### About this task
Go through the listing below and list every line with "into".

= = =

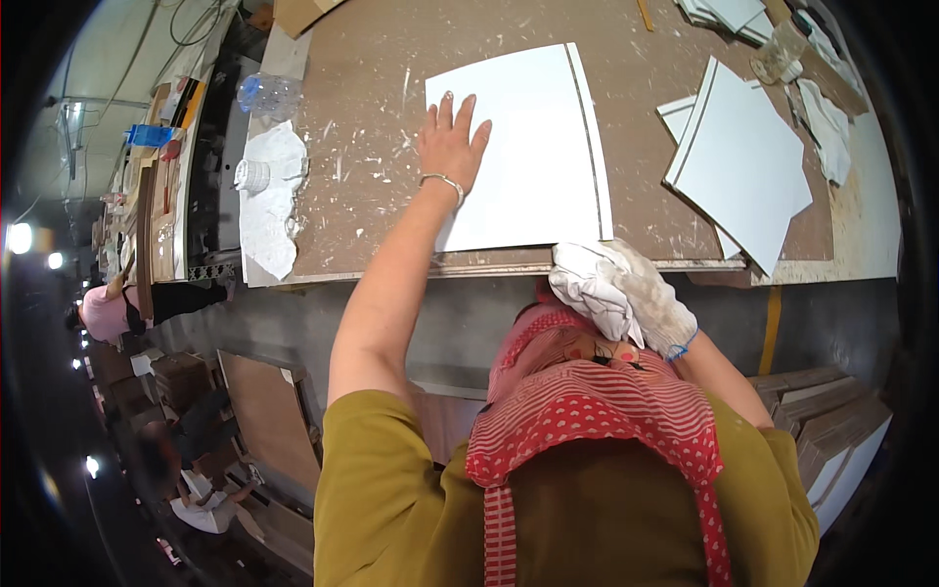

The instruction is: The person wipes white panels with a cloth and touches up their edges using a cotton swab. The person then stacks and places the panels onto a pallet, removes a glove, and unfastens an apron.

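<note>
– Okay, quick: where are your hands?

– Your left hand point(452, 147) lies flat, fingers spread, pressing on the white panel point(523, 147); it grips nothing. You wear a thin bracelet point(442, 182) at that wrist.

– And the right?

– Your right hand point(653, 298) is gloved in white and is clenched around a white cloth point(587, 284), right at the near edge of the desk point(362, 117), touching the panel's near corner.

– Panel position?

– It lies flat on the brown desk, under your left hand, with a thin dark line near its right edge.

– Anything else?

– More white panels point(743, 161) are stacked askew, well to the right of your right hand. White putty smears point(269, 196) and a clear plastic bottle point(266, 95) sit left of your left hand.
</note>
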`<action>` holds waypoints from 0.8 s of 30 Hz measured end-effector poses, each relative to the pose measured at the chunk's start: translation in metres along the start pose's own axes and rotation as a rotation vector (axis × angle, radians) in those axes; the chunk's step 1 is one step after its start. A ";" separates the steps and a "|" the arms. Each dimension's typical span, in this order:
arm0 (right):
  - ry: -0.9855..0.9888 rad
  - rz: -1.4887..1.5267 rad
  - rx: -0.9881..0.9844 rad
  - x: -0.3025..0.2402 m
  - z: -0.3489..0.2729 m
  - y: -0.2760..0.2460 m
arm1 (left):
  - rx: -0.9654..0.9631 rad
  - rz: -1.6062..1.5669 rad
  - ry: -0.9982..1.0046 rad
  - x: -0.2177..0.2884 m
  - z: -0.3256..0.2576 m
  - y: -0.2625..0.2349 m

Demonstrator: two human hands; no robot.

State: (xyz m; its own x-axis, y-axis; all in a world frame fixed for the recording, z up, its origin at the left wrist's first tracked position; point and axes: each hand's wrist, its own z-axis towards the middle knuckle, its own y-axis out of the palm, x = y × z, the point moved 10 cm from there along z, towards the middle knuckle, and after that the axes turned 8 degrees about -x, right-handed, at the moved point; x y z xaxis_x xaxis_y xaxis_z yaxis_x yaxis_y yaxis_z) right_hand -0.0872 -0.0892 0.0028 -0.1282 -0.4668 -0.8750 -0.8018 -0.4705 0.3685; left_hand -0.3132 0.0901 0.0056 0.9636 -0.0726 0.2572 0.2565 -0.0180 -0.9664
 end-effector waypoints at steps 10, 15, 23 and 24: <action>-0.126 -0.192 0.240 -0.042 0.012 -0.041 | 0.182 -0.141 0.258 0.014 0.107 -0.049; 0.044 -0.631 0.394 -0.063 0.008 -0.058 | -0.339 -0.160 0.129 0.040 0.151 -0.009; -0.337 -0.066 0.194 -0.147 0.044 -0.083 | -0.356 -0.873 -0.117 -0.038 0.070 -0.080; -0.339 -0.127 0.232 -0.153 0.052 -0.091 | -0.276 -1.037 -0.170 -0.053 0.055 -0.087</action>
State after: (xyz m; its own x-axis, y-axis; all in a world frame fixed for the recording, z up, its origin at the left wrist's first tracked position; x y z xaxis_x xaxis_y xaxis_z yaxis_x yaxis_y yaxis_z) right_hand -0.0248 0.0639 0.0873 -0.1734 -0.1248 -0.9769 -0.9288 -0.3092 0.2043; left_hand -0.3826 0.1501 0.0765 0.2902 0.2462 0.9247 0.9466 -0.2159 -0.2396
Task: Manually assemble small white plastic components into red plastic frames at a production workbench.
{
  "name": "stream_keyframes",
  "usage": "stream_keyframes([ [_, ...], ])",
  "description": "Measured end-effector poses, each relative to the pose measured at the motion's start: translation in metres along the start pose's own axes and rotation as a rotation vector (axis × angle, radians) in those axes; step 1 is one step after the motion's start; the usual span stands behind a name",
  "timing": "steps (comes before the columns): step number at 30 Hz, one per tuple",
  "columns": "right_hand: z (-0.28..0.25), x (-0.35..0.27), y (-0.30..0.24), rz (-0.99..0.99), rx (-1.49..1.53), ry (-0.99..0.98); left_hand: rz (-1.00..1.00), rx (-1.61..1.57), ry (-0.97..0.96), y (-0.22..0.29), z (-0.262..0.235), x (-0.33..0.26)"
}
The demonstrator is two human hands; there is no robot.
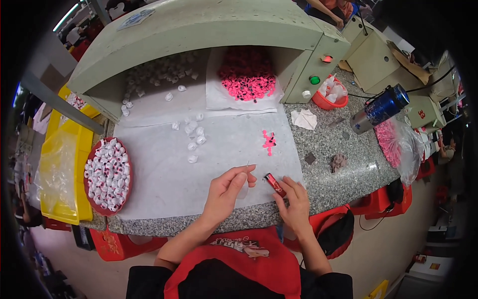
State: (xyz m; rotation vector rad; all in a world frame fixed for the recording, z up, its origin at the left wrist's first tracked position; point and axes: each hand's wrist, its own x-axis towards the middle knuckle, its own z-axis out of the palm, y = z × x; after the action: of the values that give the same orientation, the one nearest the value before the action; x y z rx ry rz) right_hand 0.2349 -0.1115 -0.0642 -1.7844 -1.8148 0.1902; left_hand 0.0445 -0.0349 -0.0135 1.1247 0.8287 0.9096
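Observation:
Over the front of the white sheet, my left hand (pixel 228 192) is closed in a pinch. A thin needle-like sliver stands up at its fingertips, and a whitish translucent bit shows below them; what exactly it holds is too small to tell. To its right, my right hand (pixel 294 204) has its thumb and fingers closed about a small red cylinder (pixel 276 185) with a dark end, shaped like a lighter. Beyond it lies a little cluster of pink and dark discs (pixel 269 143). Several small white wrapped balls (pixel 193 159) are scattered beyond my left hand.
A pale green box-like housing (pixel 199 30) arches over the far side, with a heap of pink discs (pixel 249 84) inside. At left, a red basket (pixel 131 179) of white-and-pink balls stands beside yellow trays (pixel 64 174). A blue steel bottle (pixel 381 109) and a red basket (pixel 331 104) stand right.

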Motion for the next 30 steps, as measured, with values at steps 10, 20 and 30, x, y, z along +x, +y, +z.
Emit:
stream_keyframes([
  [10, -0.039, 0.023, 0.06, 0.179, -0.166, 0.423, -0.158, -0.232, -0.028, -0.005, 0.004, -0.001],
  [20, -0.054, 0.044, 0.142, 0.735, 0.443, 0.3, -0.34, -0.28, -0.224, 0.004, 0.042, 0.011],
  [30, -0.067, 0.059, -0.016, 0.432, 1.257, -0.318, -0.201, -0.106, -0.282, -0.001, 0.038, 0.015],
])
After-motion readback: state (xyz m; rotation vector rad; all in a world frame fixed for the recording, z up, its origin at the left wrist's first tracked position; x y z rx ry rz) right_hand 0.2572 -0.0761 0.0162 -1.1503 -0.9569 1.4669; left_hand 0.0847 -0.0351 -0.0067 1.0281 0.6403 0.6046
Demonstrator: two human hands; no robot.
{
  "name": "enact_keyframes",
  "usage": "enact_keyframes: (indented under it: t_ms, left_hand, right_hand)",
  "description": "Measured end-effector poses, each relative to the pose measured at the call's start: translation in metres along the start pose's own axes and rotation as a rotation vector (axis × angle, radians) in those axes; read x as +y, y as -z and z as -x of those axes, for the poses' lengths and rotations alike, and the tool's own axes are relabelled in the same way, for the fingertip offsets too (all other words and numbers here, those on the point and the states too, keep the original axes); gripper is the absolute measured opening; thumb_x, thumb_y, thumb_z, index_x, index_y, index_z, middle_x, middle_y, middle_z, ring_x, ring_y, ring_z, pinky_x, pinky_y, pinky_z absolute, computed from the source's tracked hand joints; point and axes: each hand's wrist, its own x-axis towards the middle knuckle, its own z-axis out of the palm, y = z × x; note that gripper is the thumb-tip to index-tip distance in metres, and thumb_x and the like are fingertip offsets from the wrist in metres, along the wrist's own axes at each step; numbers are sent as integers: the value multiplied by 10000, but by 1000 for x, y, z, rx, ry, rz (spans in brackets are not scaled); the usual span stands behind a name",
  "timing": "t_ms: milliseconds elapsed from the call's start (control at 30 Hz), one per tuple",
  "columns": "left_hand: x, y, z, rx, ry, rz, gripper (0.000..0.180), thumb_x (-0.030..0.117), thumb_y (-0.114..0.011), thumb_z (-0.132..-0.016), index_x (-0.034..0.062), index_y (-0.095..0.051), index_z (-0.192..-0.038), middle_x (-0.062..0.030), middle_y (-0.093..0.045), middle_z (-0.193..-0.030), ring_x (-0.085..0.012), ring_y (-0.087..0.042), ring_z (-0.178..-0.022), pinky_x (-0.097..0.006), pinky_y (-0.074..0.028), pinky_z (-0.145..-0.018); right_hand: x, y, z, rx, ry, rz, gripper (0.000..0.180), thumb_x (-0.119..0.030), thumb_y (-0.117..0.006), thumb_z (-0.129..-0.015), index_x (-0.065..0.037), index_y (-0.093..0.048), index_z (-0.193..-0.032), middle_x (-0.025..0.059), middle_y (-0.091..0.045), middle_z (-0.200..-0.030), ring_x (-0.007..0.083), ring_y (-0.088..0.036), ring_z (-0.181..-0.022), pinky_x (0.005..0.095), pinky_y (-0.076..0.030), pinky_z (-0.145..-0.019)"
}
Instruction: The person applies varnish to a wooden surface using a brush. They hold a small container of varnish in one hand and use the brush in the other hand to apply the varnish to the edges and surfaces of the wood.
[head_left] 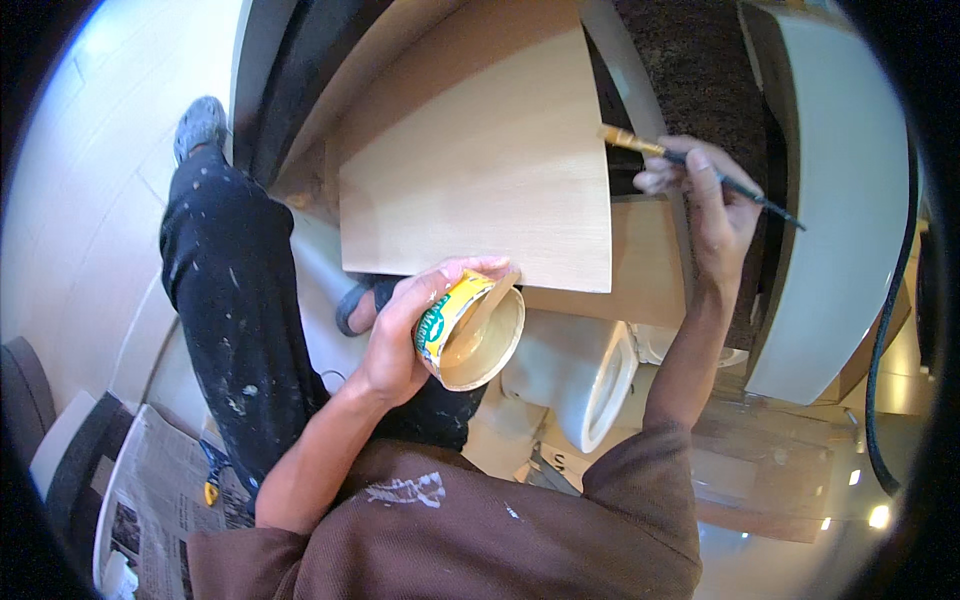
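Note:
My left hand point(400, 325) is closed around a yellow paper tub point(497, 350), tilted so its mouth faces up and to the right. Some tan paint lies inside the tub, and a flat wooden stick point(490, 300) leans against its inner wall by my fingers. My right hand point(718, 205) grips a thin paintbrush point(630, 142) by its dark handle. The bristles point left, at the right edge of a large pale wood-coloured panel point(475, 170). Whether they touch it I cannot tell. The tub is just below the panel's lower edge.
A white rounded fixture point(565, 370) stands below the panel. On the right is a white curved panel point(840, 200) with a black cable point(880, 370) beside it. Newspaper point(165, 490) and a yellow-tipped tool point(212, 470) lie at lower left. My paint-spotted trouser leg point(235, 300) extends left.

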Motion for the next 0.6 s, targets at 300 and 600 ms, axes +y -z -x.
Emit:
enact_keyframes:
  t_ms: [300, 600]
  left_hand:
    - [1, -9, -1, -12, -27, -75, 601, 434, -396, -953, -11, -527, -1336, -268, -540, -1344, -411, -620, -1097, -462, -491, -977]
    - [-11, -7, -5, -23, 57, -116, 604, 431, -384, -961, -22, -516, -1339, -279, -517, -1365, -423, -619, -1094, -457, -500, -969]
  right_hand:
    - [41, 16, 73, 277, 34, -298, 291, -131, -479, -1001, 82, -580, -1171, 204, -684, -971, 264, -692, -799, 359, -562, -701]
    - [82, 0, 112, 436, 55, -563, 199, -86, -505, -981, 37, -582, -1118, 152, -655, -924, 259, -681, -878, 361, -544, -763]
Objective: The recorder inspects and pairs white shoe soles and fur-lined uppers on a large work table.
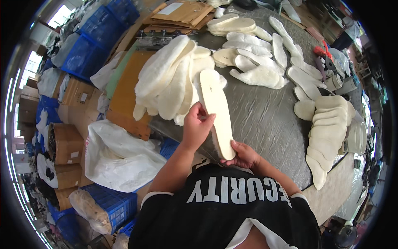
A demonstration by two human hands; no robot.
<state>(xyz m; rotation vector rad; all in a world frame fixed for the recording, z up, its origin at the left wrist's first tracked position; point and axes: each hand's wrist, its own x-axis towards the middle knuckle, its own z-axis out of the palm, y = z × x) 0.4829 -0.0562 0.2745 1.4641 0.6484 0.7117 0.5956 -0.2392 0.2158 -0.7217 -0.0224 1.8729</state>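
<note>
A cream shoe insole (217,110) is held up in front of me, its smooth side with a small dark mark facing up and white fluff showing at its edge. My left hand (197,126) grips its left edge near the middle, thumb on top. At the near end my right hand (244,156) pinches the tip, with fingers partly hidden underneath. Just beyond my left hand lies a heap of fluffy white insoles (168,79). An overlapping stack of cream insoles (328,128) rests at the table's right side.
More insoles (253,54) are scattered over the far part of the grey table (265,120). Brown cardboard (132,91) lies at the table's left. Blue crates (87,50) stand beyond it, and a white sack (120,155) sits by my left forearm. White containers (355,137) stand at right.
</note>
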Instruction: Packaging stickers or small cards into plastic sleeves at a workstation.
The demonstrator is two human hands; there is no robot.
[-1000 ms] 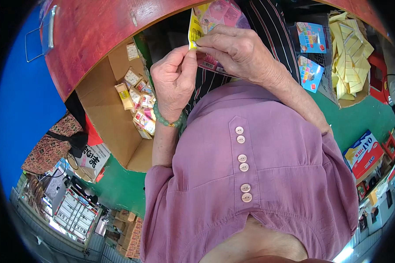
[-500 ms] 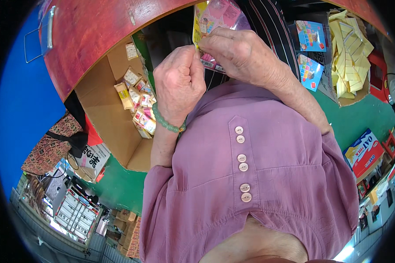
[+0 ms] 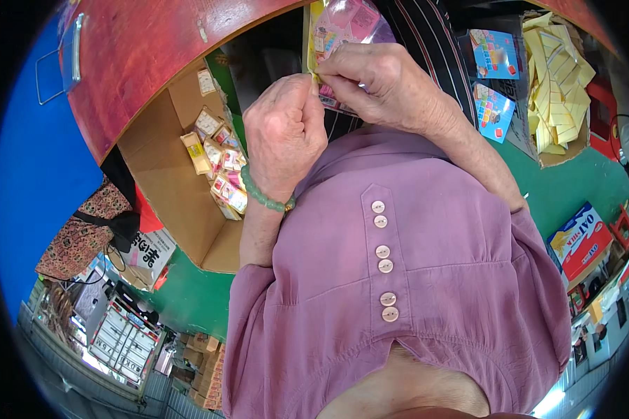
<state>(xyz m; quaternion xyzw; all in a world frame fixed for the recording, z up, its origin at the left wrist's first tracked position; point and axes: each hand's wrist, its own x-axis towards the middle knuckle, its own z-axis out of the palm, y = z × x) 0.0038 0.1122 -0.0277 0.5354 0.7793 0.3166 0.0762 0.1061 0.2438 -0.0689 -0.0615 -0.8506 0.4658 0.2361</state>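
Note:
My left hand [image 3: 285, 133], with a green bead bracelet at the wrist, is closed with thumb and bent fingers pinching the edge of a pink and yellow printed package [image 3: 349, 24] in shiny clear plastic. Thumb and forefinger of my right hand [image 3: 388, 87] pinch the same edge, so the fingertips of both hands nearly meet. Part of the package lies hidden behind the hands. Left of my left hand, a cardboard box [image 3: 154, 157] holds several small printed packets [image 3: 220, 153].
A red table edge [image 3: 147, 49] curves across the top. At right stands a box of folded yellow papers [image 3: 555, 84], with two blue printed cards [image 3: 495, 54] beside it. A red and blue carton [image 3: 580, 241] lies farther right on the green floor [image 3: 538, 181].
My right hand has turned slightly, its fingers bending more at the package edge. The package has shifted a little to the left. My left hand has barely moved.

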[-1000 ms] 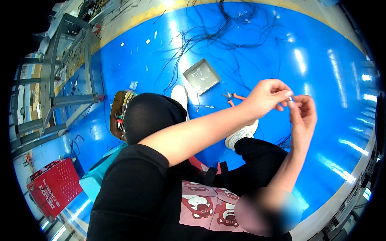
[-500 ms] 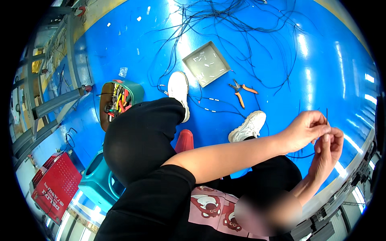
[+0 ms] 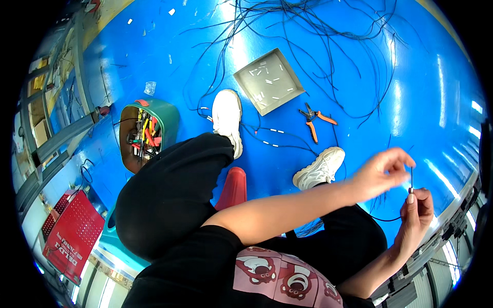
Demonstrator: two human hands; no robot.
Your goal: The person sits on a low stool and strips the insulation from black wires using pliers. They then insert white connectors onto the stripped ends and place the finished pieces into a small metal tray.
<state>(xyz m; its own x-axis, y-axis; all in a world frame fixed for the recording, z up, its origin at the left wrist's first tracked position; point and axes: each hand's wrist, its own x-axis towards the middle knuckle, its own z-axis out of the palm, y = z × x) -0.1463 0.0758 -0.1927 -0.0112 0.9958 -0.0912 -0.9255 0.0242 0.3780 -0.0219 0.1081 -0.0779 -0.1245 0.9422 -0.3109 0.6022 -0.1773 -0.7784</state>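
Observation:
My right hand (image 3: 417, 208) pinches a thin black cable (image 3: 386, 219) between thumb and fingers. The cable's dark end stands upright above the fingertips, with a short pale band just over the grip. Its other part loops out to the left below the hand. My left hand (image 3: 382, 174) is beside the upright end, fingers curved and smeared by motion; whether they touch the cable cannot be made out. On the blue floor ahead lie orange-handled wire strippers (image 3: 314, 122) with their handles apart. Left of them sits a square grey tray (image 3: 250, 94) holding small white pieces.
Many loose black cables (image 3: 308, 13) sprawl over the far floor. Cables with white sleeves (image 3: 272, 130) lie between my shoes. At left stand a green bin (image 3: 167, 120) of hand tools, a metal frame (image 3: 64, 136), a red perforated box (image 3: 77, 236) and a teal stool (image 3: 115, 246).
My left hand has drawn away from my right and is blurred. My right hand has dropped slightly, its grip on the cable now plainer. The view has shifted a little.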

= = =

### Answer area
Task: Manually assemble small white plastic components into red plastic frames at a production workbench.
Instruction: Packaging stickers or small cards into plastic sleeves at a workstation.
Your goal: The person sits on a low stool and strips the insulation from black wires using pliers. They then insert white connectors onto the stripped ends and place the finished pieces into a small metal tray.

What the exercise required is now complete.